The Audition(10)
“Why?” I challenge him. “If it all goes into my work, is there anything left?” I look at him boldly, and I cup my breasts. “What about everything else? Sex? Love? Life?”
My gesture is a blatant come-on, but he doesn’t respond to it. When he looks at me, there is darkness in his eyes. I get the sense that I’ve scratched at an old scab, one that hasn’t healed completely. After all, this is who I think Nikolai was before the accident. Driven and passionate, and everything in him was oriented towards his career and his music. I didn’t think there had been room for anything else.
And now? It occurs to me that I have no idea who he has become. I don’t know what he does for a living. I have no idea if he’s married or engaged, or if he has a girlfriend, or dozens of willing submissives.
I only know his address because he has sent me a Christmas card every year for the last six years, a gesture that always both moves me and infuriates me.
I know nothing about Nikolai, and he seemingly knows everything about me. “From what I hear,” he says, his lips compressing in disapproval, “you don’t seem to have any passion for life or love. You are hardly in a position to comment.”
My hands fall to my sides, and I press my lips together, chastened. I don’t speak further.
Chapter 5
I’m back upstairs, kneeling at Nikolai’s feet like a good little pet while he feeds me lunch. No surprise there. What is surprising is that he is an excellent cook. I’d heard him rattle around in the kitchen while I played, and when I came upstairs, there was a big pot of a spicy chili bubbling away at the stove, and warm slices of bread on the table.
I open my mouth and he feeds me spoonfuls of chili, blowing on the food to make sure I don’t burn myself. And when I’m not busy resenting that he’s treating me like a pet, I’m secretly enjoying being taken care of. Nobody has done this for me since my mother died.
We make small talk while we eat. We avoid all landmines. We talk about our favourite foods, we talk about movies we’ve seen lately. Nikolai confesses with a quick grin that he’s addicted to Japanese samurai movies. “Like Kill Bill?” I ask with a wrinkle of my forehead, and he shakes his head. “Like the stuff that Tarantino watches as inspiration for Kill Bill,” he replies. “We can watch something tonight if you’d like.”
Tonight. While his suggestion of watching a movie sounds really good, I also know that I’ll be sitting at his feet, and when we are done, I’ll be relegated to the cage in the dungeon to sleep. I’m self-aware enough to know that while I’m turned on by the way he’s treating me, I also don’t feel very respected. If this was something we did in a sexual context, I would be entirely okay with all of it. With the kneeling, with the leash, with eating morsels of food from Nikolai’s hands.
But he’s shown no sign that he’s attracted to me. All this is for him is a training method. His words from this morning come back to me. Perhaps treating you like an animal will help you remember how to survive.
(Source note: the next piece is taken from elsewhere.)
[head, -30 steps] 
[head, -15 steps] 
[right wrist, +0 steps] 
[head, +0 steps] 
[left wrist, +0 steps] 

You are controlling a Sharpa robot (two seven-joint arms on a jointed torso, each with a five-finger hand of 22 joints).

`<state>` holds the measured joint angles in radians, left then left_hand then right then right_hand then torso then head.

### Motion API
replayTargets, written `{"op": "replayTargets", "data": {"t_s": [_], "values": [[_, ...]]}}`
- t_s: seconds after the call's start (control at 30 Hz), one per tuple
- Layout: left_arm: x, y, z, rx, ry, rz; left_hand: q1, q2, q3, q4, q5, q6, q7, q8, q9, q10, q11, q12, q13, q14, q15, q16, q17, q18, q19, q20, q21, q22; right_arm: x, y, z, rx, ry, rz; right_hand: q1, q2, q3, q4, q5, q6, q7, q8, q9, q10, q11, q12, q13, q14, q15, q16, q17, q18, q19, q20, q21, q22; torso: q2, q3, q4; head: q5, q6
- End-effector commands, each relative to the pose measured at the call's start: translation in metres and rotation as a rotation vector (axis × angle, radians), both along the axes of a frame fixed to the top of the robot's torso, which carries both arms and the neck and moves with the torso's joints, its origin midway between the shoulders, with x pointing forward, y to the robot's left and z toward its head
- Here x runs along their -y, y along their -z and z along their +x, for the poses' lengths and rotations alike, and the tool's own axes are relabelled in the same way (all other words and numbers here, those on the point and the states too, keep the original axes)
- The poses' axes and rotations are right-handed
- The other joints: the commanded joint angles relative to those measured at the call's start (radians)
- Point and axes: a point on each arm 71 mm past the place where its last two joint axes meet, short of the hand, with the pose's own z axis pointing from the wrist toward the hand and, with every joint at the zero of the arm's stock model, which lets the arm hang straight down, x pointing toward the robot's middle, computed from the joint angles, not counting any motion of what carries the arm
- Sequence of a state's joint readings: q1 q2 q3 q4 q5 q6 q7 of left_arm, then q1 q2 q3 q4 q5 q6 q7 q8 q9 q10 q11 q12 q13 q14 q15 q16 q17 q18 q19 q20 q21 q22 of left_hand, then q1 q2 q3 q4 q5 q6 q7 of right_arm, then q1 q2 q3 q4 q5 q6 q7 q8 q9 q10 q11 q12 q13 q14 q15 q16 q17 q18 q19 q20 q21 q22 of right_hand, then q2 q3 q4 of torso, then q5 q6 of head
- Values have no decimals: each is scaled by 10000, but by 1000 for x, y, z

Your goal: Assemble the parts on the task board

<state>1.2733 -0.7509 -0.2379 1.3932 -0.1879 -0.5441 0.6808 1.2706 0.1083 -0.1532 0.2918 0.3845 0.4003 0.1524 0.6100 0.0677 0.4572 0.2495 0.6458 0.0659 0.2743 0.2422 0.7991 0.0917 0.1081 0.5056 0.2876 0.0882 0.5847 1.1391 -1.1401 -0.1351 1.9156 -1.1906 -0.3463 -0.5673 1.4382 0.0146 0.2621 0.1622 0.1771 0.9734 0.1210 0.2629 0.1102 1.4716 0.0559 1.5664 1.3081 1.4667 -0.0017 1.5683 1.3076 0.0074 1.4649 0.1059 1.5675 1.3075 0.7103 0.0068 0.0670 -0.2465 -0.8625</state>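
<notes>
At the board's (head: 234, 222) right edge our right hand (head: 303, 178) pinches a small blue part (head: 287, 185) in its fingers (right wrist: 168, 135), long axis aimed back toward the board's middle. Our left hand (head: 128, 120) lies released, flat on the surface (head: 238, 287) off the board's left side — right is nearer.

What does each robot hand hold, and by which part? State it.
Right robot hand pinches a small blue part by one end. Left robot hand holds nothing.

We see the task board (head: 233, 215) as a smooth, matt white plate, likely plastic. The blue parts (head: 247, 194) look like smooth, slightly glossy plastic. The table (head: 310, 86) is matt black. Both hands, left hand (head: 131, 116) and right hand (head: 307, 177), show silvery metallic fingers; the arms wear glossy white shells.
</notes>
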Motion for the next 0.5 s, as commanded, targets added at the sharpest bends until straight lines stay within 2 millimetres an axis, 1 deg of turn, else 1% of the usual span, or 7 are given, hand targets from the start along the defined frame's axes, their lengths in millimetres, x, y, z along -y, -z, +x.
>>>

I want to be more than an experimental subject to Nikolai, more than a student unable to reach her full potential. I want to matter to Nikolai.
***
I’m allowed a few moments to myself after lunch, while Nikolai washes dishes and cleans the kitchen, declining my offer of help. I watch him silently, admiring the economy of his movements as he efficiently fills the sink with hot water. As his hands dip in the suds, I shake my head. Those hands used to be so valuable that they were insured. Dishes seem like such a let-down.
“How did you cope?” I don’t know if he will answer my question, but I have a sudden, burning need to know.
His back is to me, his hands engaged in the mundane rituals of cleaning. But when he speaks, his voice is relaxed. “After the accident, you mean?”
“Yes.”
He doesn’t turn towards me. But his voice is meditative. “For three months,” he says, and I strain to hear above the sound of the running water, “I moped and pouted. I listened to my old recordings. I went to concerts, and I railed against fate, so envious of the pianists on stage. But then, I got over it.”
“How?”
“Was there a magic moment, you mean? One shining point that I could use and say – this, here, this was the moment?”
I nod, but of course, he has his back to me, and can’t see the movement.
“There wasn’t any,” he clarifies. “The hospital had a therapist on the staff, and we would talk. My mother was a pianist too, you know, until she needed to support herself and a child, when my father died in a mining accident. She should have been bitter and resentful at how life turned out for her, but if she was, she never showed it. She still played, every chance she got. And when she was at a piano, it was like there was a light inside her, illuminating her from the inside out.”